Conscious Robots Theory

Do you have free will?

Are you free to make your own moral choices?

Did the death-row murderer have a free choice to commit murder?

The Turtles Thought Experiment. 

Can humans ever choose “for themselves”?

Does any human have “free will” worth having?

Are we no more free than a chess computer?

You decide.  

The Turtles thought experiment goes like this.

We all have a set of “values” – a set of values that determine how we make decisions, a set of values that make us who we are. 

Values are what you use to make a decision. 

A chess computer has one value – capture the king. Every decision it makes – whether to move the pawn forward one space or two, whether to take the knight or the bishop – is dependent on this single value.
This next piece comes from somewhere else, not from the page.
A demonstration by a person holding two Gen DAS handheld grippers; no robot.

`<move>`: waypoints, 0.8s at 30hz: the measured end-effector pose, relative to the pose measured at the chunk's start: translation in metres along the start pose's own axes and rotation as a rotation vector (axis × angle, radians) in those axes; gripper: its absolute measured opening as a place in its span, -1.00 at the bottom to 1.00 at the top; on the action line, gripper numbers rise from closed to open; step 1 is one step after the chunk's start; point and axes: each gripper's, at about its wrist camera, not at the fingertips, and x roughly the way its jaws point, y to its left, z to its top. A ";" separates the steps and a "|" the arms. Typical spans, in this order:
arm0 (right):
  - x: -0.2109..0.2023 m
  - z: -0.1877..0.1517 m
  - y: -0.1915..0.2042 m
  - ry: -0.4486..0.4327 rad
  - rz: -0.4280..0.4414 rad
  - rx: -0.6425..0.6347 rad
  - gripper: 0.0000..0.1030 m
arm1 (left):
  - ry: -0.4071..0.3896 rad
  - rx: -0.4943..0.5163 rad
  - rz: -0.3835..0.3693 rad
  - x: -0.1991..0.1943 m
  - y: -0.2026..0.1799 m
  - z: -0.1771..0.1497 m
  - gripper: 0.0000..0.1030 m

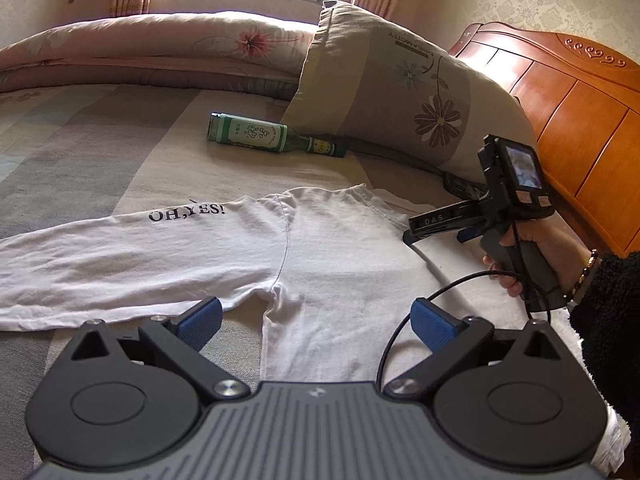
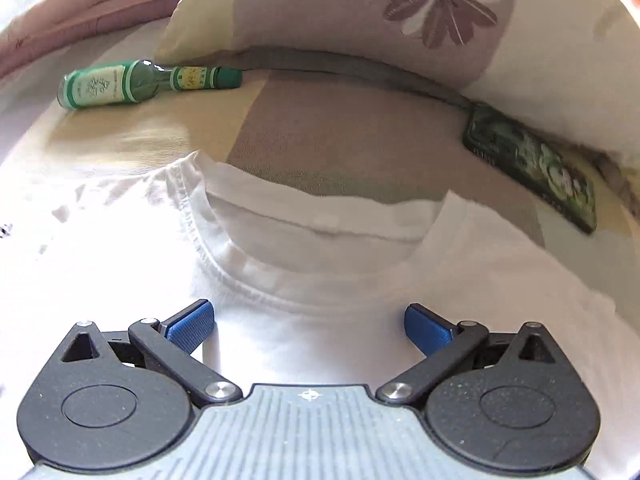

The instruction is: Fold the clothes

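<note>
Lying face-up on the bed sheet point(image 1: 100, 152), a white long-sleeved shirt point(image 1: 340, 272) spreads flat, one sleeve stretched sideways away from its collar point(image 2: 320, 280). Both claws gape wide and empty: the left gripper point(image 1: 316, 322) near the shirt's armpit, the right gripper point(image 2: 310, 326) just below the collar. Folding well probably means pinching a shoulder and the sleeve, keeping fabric smooth.

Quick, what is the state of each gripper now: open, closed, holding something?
Left gripper: open, holding nothing, above the white shirt.
Right gripper: open, holding nothing, near the shirt collar.
</note>
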 end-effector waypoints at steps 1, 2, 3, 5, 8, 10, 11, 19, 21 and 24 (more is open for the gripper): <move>0.005 0.006 0.002 -0.030 0.015 -0.004 1.00 | -0.002 -0.004 -0.003 -0.001 0.001 0.001 0.94; 0.009 0.012 0.003 -0.056 0.038 -0.007 1.00 | -0.006 -0.006 -0.008 -0.003 0.001 0.002 0.94; 0.012 0.018 0.003 -0.067 0.039 -0.003 1.00 | -0.011 -0.009 -0.014 -0.005 0.002 0.003 0.94; 0.016 0.030 0.005 -0.063 0.026 0.011 1.00 | -0.022 -0.016 -0.032 -0.010 0.004 0.004 0.94; -0.002 0.036 0.023 -0.073 0.065 -0.014 1.00 | -0.037 -0.037 -0.062 -0.018 0.009 0.007 0.94; -0.013 0.034 0.048 -0.061 0.149 -0.079 1.00 | -0.042 -0.047 -0.069 -0.022 0.012 0.007 0.94; -0.016 0.033 0.062 -0.046 0.181 -0.115 1.00 | -0.040 -0.046 -0.067 -0.023 0.013 0.007 0.94; 0.011 0.038 0.139 -0.057 0.200 -0.219 1.00 | 0.005 -0.018 -0.054 -0.017 0.015 0.003 0.94; 0.013 0.043 0.136 -0.096 0.189 -0.157 1.00 | -0.010 -0.030 -0.053 -0.020 0.017 0.005 0.94; -0.005 0.041 0.121 -0.164 0.156 -0.075 1.00 | -0.038 -0.027 -0.079 -0.026 0.016 0.005 0.94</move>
Does this move improve my chances of achieving my target  – to capture the king. 

A lion has a slightly wider set of values. Stay alive. Capture food to eat. Mate with as many high lionesses as it can. Should I attack that herd of elephants on my own… it has to weigh up “chances of death” with “how hungry am I – is this my only chance of food?” Is it time to challenge the old lion that’s in control of the pride – or do I need to bide my time for another few months? It has to weigh up the value “mate with lioness” with the value “stay alive”. 

Humans live in much more complicated societies than lions. Thus we have a much wider set of values upon which to base our decisions. 

We still have the value “get enough food to eat”, but we have other values about food – maybe we want to save money, but we don’t want to cook and we want to avoid junk food – when we make our decision about which restaurant, we have to weigh up three competing values. 

, maybe we have a value “lose weight”, which means we want to avoid eating too much food full stop – a lot of avoiding going on with food choices. 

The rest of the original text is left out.